By the year 202, the P.E.I. government will have paid $23 million to Bell Aliant for telephone services.
By the year 202, the P.E.I. government will have paid $23 million to Bell Aliant for telephone services.

The 11-year, sole-sourced Bell Aliant contract with the P.E.I. government is worth $23.3 million, according to the full document, released under freedom of information Monday.

The contract between the company and the province has been the topic of heated debate and criticism over the years, notably because government hailed it as a means of providing provincewide high-speed Internet, yet many Islanders remain without true high-speed service.

Until now, only a redacted version of the Bell Aliant contract was available to the public, with all financial details blacked out by the company.

But, thanks to a recent ruling by the province’s privacy commissioner, the contract has now been released in its entirety.

It shows that by 2020, the P.E.I. government will have paid Bell Aliant $23.3 million for telephone services.

It also shows the province agreed in 2013 to give up more than $1.4 million in previously negotiated discounts to its telephone rates in exchange for Bell Aliant expanding its DSL and fibre optic networks in rural areas of the province.

The original 2008 agreement saw Bell Aliant commit to build a broadband network for a list of 56 rural communities in P.E.I. at a cost of $8.2 million.

The company agreed to shoulder these costs and, in exchange, government handed Bell Aliant its telephone services contract, locked in for five years.

No public tender was issued for this deal.

This drew criticism from other telecommunications companies at the time who said they would have welcomed an opportunity to bid on the lucrative government contract.

The agreement was extended twice without public announcement, first in 2010 and again in 2013. Both extensions involved Bell Aliant expanding its fibre op and DSL networks in exchange for extending the length of its exclusive telephone contract with government.

It was the second extension that saw the pricing structure for the province’s telephone bills altered.

Bell Aliant proposed to expand its fibre op services to 5,000 additional homes and businesses in Souris, Montague, Georgetown, Kensington, Miscouche, Alberton and O'Leary by the end of 2014.

In exchange, government agreed to extend its telephone contract to the year 2020 and also agreed to lower discounts for its telephone bills, which were part of the original 2008 contract.

This was done “in order for the province to fund Bell Aliant’s FibreOp and DSL expansion on Prince Edward Island,” the contract states.

However, despite the fact taxpayers funded it, Bell Aliant retains exclusive ownership of “each and every portion” of the fibre optic network infrastructure.

The contract also says government “shall not have any authority over the manner in which services are provided,” and that Bell Aliant is not barred from downgrading broadband services once the contract is up in 2020.

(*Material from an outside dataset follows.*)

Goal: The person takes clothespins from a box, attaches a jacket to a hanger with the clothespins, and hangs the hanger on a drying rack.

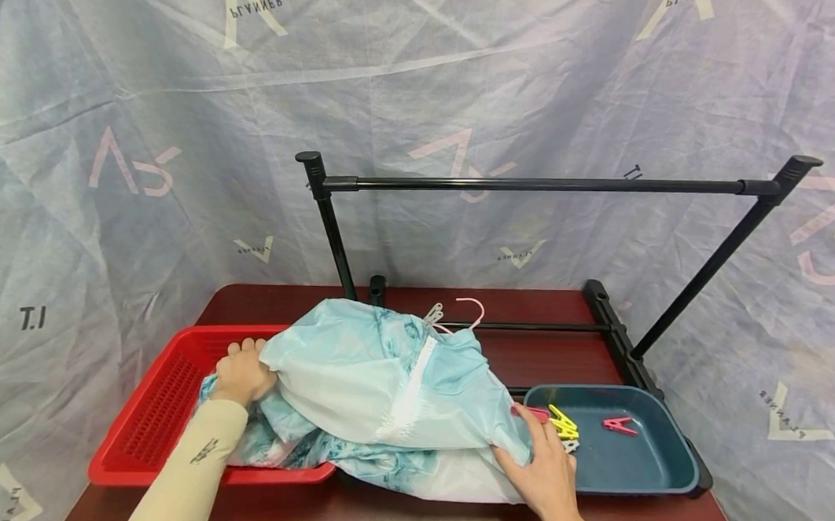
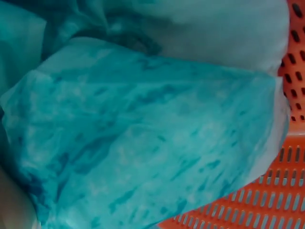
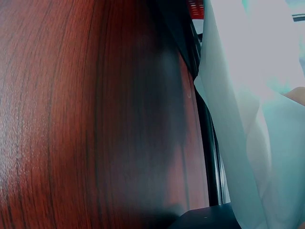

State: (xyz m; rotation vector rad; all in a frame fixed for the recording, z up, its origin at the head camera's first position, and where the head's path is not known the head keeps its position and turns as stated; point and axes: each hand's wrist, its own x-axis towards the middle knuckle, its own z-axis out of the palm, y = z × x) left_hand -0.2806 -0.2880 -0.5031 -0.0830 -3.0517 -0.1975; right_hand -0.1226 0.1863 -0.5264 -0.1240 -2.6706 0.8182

Economic Development Minister Heath MacDonald was reluctant to share his opinion of this deal Monday, noting it was negotiated under the previous Ghiz administration.

But he did say all future contracts between government and private companies will be negotiated through a competitive process.

“Everything that we do will be (requests for proposals) and every company will have an opportunity to bid on the services required.”

MacDonald also stressed his support for the public release of this document, pointing out it was Bell Aliant that fought the release of the unredacted contract.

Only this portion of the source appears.